According to research that will be published in the Journal of Consumer Behavior, women are more likely to buy clothes and make-up their teenage daughters like than the other way around.
A press release explains:
The study, conducted through questionnaires, sampled 343 mother-daughter pairs, with an average age of 44 for the mothers and 16 for the daughters. The researchers found that if a mother is young at heart, has high fashion consciousness and views her daughter as a style expert, she will tend to doppelgang her daughter’s consumption behavior.
Heavens to Betsy. I can no more imagine my mother “doppelganging” (way to verbify a noun, guys) me when I was a teenager than I could imagine her robbing a bank. The thought makes me giggle.
My mother was very stylish—she made her living designing dresses for little girls—and favored classic lines, elegant pumps, and discreet gold jewelry. I, on the other hand, passed through fashion phases from hippie chick to disco queen to punk rocker, none of which my mother would ever have dreamed of trying, even on a lark
My mother hated the way I ringed my eyes with dark makeup. (“It makes you look tired.”) She was always pushing my hair out of my face. (“You have such a pretty face.”) She thought my disco platforms were Frankenstein shoes. (“Ick.”)
The research also found that today’s teenage girls don’t look to their moms for shopping and style tips :
… even if the daughter has high interest in fashion and an older cognitive age –thinking she’s older than she is – she still is less likely to view her mother as a consumer role model and to doppelgang her.
Well, duh. What teenage girl would admit that her mother is a fashion influence? Even while I recognized my mother’s style, I didn’t want to emulate it. Why would I do that when my generation was doing other things? She dressed like a grown-up and I dressed like a teenager and that was that.
That was in the olden days.
Today teenage girls dress in increasingly provocative styles, looking far older than my generation did at their age. Meanwhile women old enough to be their mothers try to look like them.
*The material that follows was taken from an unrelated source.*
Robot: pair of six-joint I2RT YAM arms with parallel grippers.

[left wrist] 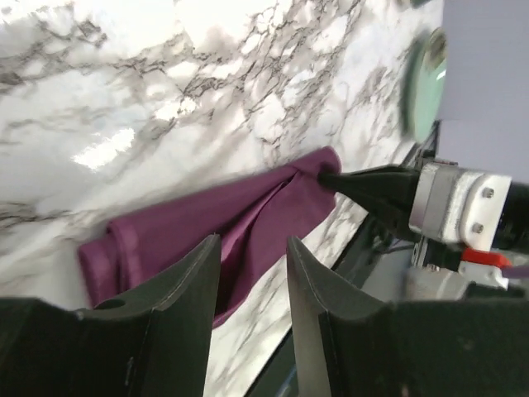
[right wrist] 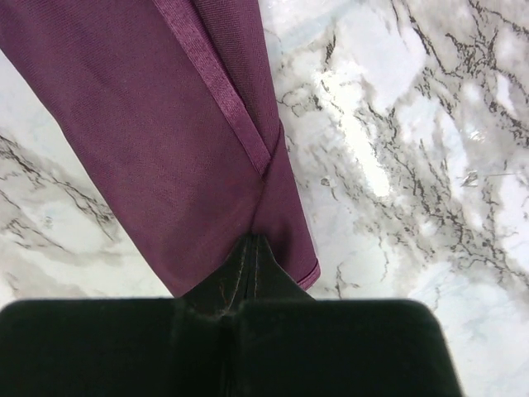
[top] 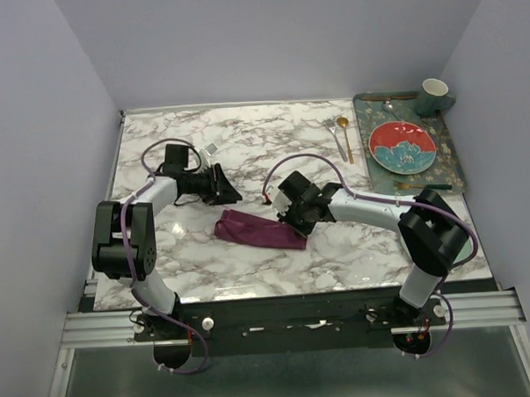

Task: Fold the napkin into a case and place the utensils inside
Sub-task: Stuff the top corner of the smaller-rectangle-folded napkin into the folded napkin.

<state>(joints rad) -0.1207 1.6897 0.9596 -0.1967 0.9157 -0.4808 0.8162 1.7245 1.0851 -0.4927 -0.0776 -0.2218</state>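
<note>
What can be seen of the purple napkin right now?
The napkin is plum-purple, satin-like cloth with a stitched hem band, folded into a long, narrow, creased strip. It lies flat on the marble table, slanting in front of the two arms. The right claw is shut on its right end, pinching the cloth where the folds meet. The left claw hangs over the other end with jaws parted, not gripping it. Nothing rests on it.

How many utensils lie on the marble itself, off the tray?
2: a silver fork and a gold spoon, side by side just left of the tray; others could lie hidden from view.
</note>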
This research is aimed at consumer behavior; it’s the kind of thing advertisers want to know about women so they can sell to us better. What it seems to indicate is that they are narrowing down the range of age that women strive for.
If I were to put a number on it, I’d say the ideal age for women in our advertising and media culture is somewhere between the ages of 24 and 32 years old. That’s what girls and women shoot for with clothing, products, cosmetic procedures. It’s exhausting and expensive.
Also intimidating and futile, since time is time and there’s nothing you can do to stop it. But with all the pressure and product and procedures out there, we have become as confused about age as we are about size.
Eventually you reach an age when you look in the mirror and think: Am I dressed appropriately? Do I look like I’m desperately clinging to my youth? Does my outfit make me look matronly or is it the other way around? Just because I can wear it, does that mean I should?
I don’t have a daughter to tell me how to dress (and, more likely, how not to dress), so I’m shooting in the dark here. I know the junior department is off limits. Beyond that it’s all a little fuzzy. Maybe I dress all wrong. The rules of grown-up clothing are not as clear anymore.
When my mother passed away, I held on to some of her clothes. The first time I wore her black boiled-wool cardigan with the gold buttons, my husband looked at me curiously. “Is that one of your mother’s sweaters?” he said. “It looks like something you would wear.” Then he rolled his eyes. “Well, duh.”
I realized he was right. It was my mother’s sweater, and my style. And for at least that moment, I was appropriately dressed.